Maxine Cheshire

Maxine Cheshire (née Hall; April 5, 1930  December 31, 2020) was an American newspaper reporter. She worked at The Washington Post between 1965 and 1981.

Maxine Cheshire
Born
Maxine Hall

(1930-04-05)April 5, 1930
DiedDecember 31, 2020(2020-12-31) (aged 90)
NationalityAmerican
OccupationReporter

Early life

Cheshire was born in Harlan, Kentucky, on April 5, 1930. Her father worked as a lawyer who represented the miners' union; her mother worked as his legal assistant. He wore a bulletproof vest to work due to recurring assassination attempts, while her mother had to use the gun she kept in the family home on several occasions.[1]

Cheshire studied at the University of Kentucky between 1949 and 1950, and for a further two years at Union College.[2] Although she initially wanted to follow in her father's footsteps and become a lawyer, his death in 1951 led to her dropping out of college. She subsequently joined The Harlan Daily Enterprise at the age of 21.[1]

Reporting career

Cheshire first worked as a reporter for two local papers, the Barbourville Mountain Advocate and The Harlan Daily Enterprise.[2] From 1951, she worked for three years for the Knoxville News Sentinel as a police reporter. She subsequently joined The Washington Post in 1954. She first worked as a society reporter until 1965, when she began to write her own column, entitled "VIP", until 1981. In that guise she did not simply stick to the contents of a typical gossip columnist, but spoke of other, more serious matters such as bribes to government officials.[2] Because of this, she was known and feared by the establishment, having worked on a variety of scandal-type stories concerning various political leaders, such as Koreagate,[3][4] the lechery of John F. Kennedy, and Richard Nixon's habit of keeping, illegally, gifts given to him by foreign dignitaries. This line of work earned her the nickname "The Last of the Fast-Draw Gunslingers" at the Post.[3]

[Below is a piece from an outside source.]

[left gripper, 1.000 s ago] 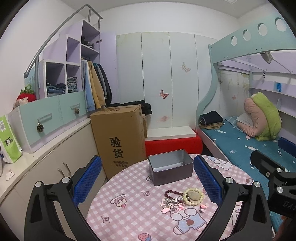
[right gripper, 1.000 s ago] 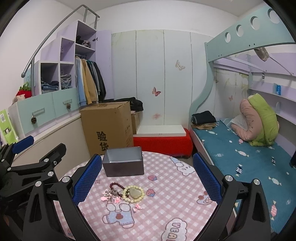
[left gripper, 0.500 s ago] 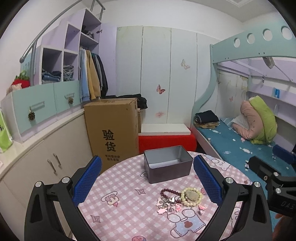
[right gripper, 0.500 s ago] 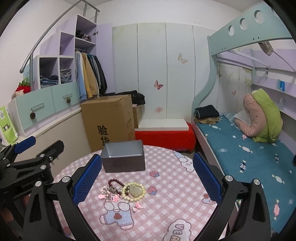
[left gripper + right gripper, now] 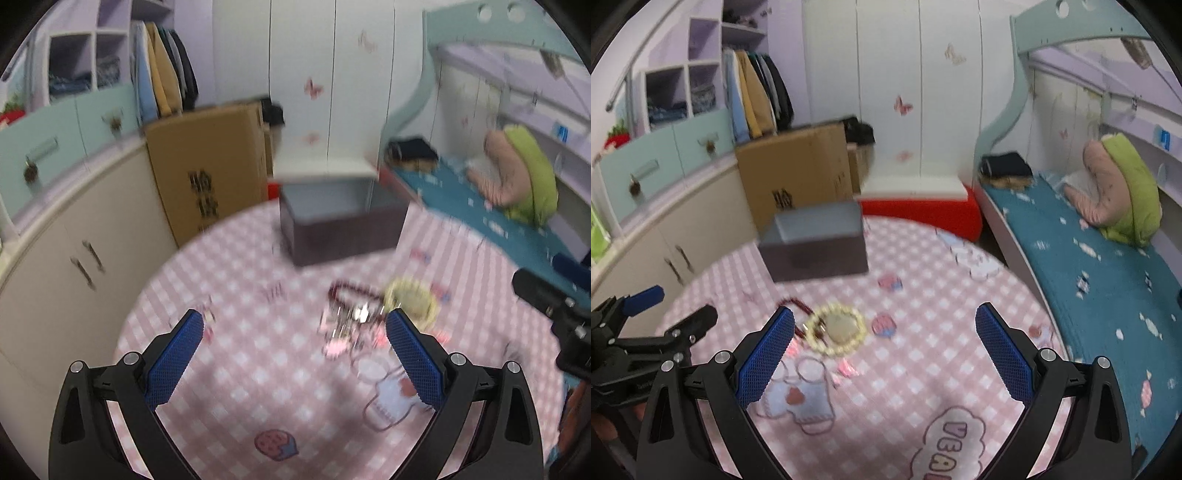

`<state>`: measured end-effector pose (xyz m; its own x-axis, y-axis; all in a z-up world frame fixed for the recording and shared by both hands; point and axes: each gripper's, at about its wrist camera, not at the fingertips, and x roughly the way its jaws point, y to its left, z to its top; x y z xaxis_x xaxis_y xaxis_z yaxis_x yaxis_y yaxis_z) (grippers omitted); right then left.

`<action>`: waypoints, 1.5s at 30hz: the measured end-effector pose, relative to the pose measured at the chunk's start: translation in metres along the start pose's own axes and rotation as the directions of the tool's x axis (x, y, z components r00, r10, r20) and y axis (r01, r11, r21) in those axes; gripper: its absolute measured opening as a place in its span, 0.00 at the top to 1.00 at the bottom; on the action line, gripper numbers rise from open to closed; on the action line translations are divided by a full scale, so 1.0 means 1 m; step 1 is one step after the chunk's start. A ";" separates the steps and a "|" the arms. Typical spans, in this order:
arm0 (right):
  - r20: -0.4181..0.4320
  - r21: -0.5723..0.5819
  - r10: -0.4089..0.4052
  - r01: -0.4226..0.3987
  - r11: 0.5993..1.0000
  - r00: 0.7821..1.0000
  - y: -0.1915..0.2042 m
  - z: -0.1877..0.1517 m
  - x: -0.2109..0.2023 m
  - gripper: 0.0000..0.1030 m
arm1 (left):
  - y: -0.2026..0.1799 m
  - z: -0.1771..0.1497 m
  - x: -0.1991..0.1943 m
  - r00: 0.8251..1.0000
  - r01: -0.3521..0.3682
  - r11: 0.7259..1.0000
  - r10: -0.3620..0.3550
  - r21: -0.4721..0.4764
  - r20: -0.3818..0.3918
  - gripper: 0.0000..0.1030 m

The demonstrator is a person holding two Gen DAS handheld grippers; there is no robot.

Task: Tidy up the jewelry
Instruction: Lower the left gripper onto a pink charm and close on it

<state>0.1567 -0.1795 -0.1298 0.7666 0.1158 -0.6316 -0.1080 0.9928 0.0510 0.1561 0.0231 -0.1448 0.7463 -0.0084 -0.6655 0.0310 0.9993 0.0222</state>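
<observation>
A grey open metal box point(image 5: 340, 221) point(image 5: 816, 242) stands at the far side of a round table with a pink checked cloth point(image 5: 258, 369) point(image 5: 923, 350). In front of it lies a small pile of jewelry: a cream bead bracelet point(image 5: 410, 299) point(image 5: 836, 330), a dark red bead bracelet point(image 5: 351, 291) point(image 5: 798, 306) and small pink and silver pieces point(image 5: 343, 332). My left gripper point(image 5: 293, 360) is open above the table, the jewelry by its right finger. My right gripper point(image 5: 884, 360) is open, the cream bracelet by its left finger. Both views are blurred.
A cardboard box point(image 5: 207, 162) and a red bench point(image 5: 923, 214) stand behind the table. Cabinets point(image 5: 74, 240) run along the left. A bed with blue bedding point(image 5: 1089, 277) runs along the right. The right gripper shows at the left view's right edge point(image 5: 554, 306).
Both grippers have moved forward and down toward the table. The jewelry and box now look larger and nearer. The jaws remain open.
</observation>
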 end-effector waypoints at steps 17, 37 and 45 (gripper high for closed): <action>-0.172 0.002 0.025 -0.025 1.000 0.985 -0.002 -0.032 0.062 0.07 | -0.004 -0.022 0.066 0.980 0.028 0.999 -0.023 0.024 -0.197 0.15; -0.201 -0.069 0.082 -0.097 0.993 0.976 0.023 -0.037 0.076 0.07 | -0.003 -0.019 0.066 0.976 0.129 0.990 -0.115 0.063 -0.186 0.87; -0.236 -0.086 0.071 -0.093 0.992 0.969 0.030 -0.037 0.083 0.51 | 0.014 -0.024 0.044 0.965 0.197 0.980 -0.194 0.000 -0.174 0.87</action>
<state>0.1938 -0.1407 -0.2096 0.5861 0.1757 -0.7909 -0.2331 0.9715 0.0430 0.1741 0.0373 -0.1916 0.5989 -0.1953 -0.7767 0.1776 0.9780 -0.1090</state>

Cheshire wrote an eight-part series in the early 1960s on the restoration of the White House undertaken by Jacqueline Kennedy. She reported that several pieces that were supposedly antiques were actually fakes, and that the true cost of the decorations exceeded the official stated figure. President Kennedy phoned Phil Graham, the publisher of the Post, to gripe about the report. He said, "Maxine Cheshire has reduced my wife to tears. Listen to her", as his wife cried in the background.[1]

Cheshire was the subject of one of Frank Sinatra's most widely known slurs in 1973 when, at a pre-inaugural party, he told her, "Get away from me, you scum. Go home and take a bath ... You're nothing but a two-dollar cunt. You know what that means, don't you? You've been laying down for two dollars all your life". With that, he thrust two one-dollar bills into her wine glass in front of a variety of witnesses and added, "Here's two dollars, baby, that's what you're used to".[5]

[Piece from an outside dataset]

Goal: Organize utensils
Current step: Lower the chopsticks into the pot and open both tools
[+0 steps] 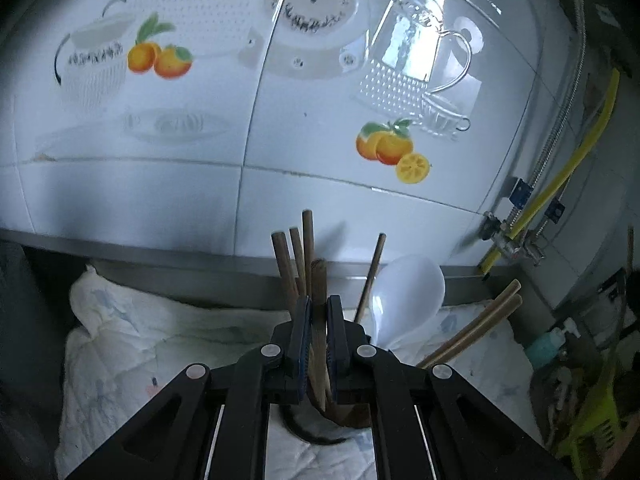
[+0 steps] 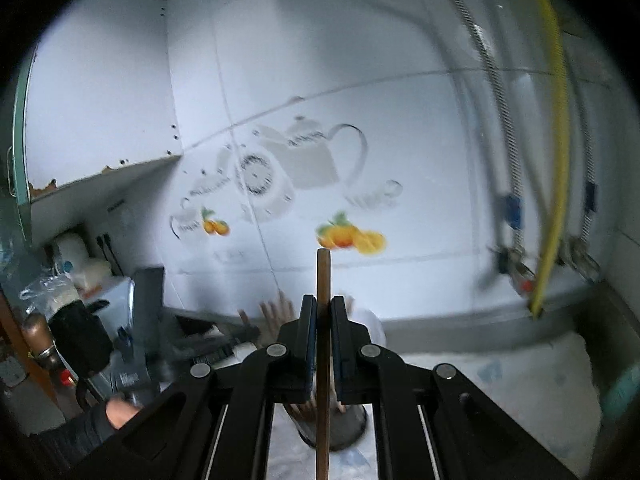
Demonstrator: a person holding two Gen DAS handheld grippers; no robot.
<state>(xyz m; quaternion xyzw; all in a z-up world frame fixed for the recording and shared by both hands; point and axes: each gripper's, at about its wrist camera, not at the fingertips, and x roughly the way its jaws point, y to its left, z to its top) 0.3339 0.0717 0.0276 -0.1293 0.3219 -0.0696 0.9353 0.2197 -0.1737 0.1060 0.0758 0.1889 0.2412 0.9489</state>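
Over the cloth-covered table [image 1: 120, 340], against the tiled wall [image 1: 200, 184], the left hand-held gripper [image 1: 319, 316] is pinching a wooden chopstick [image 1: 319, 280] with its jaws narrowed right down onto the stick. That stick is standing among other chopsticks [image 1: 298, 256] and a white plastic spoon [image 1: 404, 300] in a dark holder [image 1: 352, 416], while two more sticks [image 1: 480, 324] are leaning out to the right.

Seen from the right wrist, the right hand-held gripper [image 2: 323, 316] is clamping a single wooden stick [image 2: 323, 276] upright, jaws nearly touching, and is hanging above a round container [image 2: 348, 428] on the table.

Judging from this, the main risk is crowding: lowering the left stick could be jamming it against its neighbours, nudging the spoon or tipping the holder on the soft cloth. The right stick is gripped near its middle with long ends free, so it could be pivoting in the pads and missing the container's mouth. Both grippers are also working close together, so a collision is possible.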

Ben Bradlee, one of the editors of the Post during Cheshire's time there, wrote in his autobiography A Good Life that he "probably spent more time dousing fires ignited by Maxine than any other journalist except those that Woodward and Bernstein would ignite in 1972".[1] However, he added that "she was fun to work with and awesome to watch once she sank her teeth in someone’s flank".[1]

Personal life

Cheshire's first marriage was to Herbert Cheshire, a fellow journalist. Together, they had four children: Marc, Hall, Gideon, and Leigh. They later divorced. She subsequently married Jasper "Jack" Warren – who owned an oil-drilling company in Texas – in 1982. They moved to Houston, and remained married until his death in 2013.[1]

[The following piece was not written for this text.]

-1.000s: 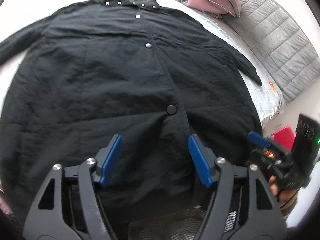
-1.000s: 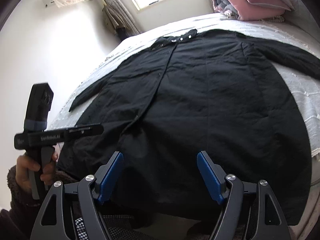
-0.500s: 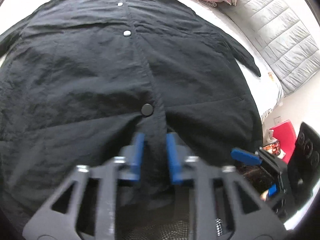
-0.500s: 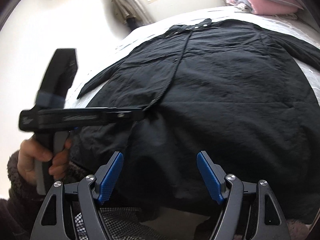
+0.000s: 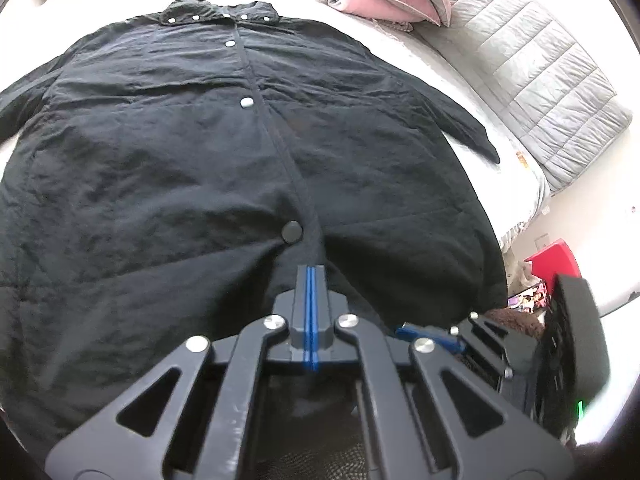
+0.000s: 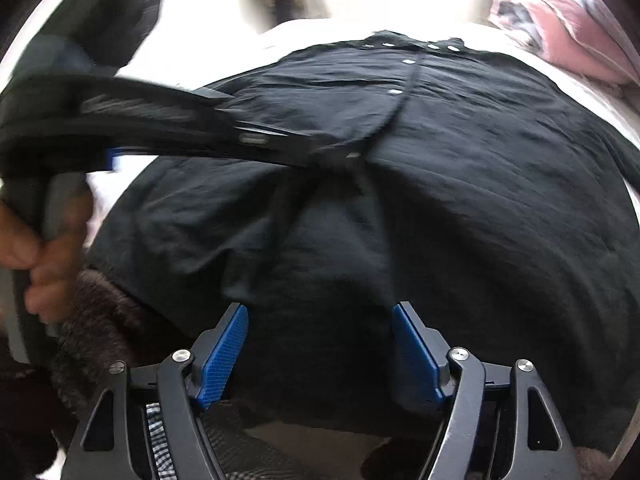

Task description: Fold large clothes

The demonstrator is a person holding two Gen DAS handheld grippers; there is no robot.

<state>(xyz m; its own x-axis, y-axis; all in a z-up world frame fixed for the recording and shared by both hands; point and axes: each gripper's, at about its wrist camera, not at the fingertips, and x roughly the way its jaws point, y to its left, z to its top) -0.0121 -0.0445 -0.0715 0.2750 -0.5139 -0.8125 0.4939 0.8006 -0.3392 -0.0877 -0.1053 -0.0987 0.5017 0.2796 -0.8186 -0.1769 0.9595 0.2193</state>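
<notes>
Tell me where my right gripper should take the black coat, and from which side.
Take the near hem, right of the front opening, coming from the near edge of the bed. The coat lies flat, collar far away, so probably only this edge lets a finger slip under. The left gripper is shut on the opening; the open right gripper hovers just above the hem.

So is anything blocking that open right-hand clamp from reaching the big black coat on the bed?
Nothing visible: the right gripper hangs open right over the black coat's hem, only air between.
</notes>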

Cheshire died on December 31, 2020, at her home in McAllen, Texas. She was 90, and suffered from cardiovascular disease in the time leading up to her death.[1]

Notes

  1. Schudel, Matt (January 29, 2021). "Maxine Cheshire, Post reporter and columnist with 'the guts of a cat burglar,' dies at 90". The Washington Post. Retrieved January 29, 2021.
  2. Riley (1995): p. 57
  3. "Maxine Cheshire, Reporter". Kirkus Review. Retrieved November 9, 2015.
  4. Fuller, Stephanie (November 29, 1973). "If She Quit, Nixon Would Hold a Block Party". Chicago Tribune. p. 45. Retrieved November 9, 2015.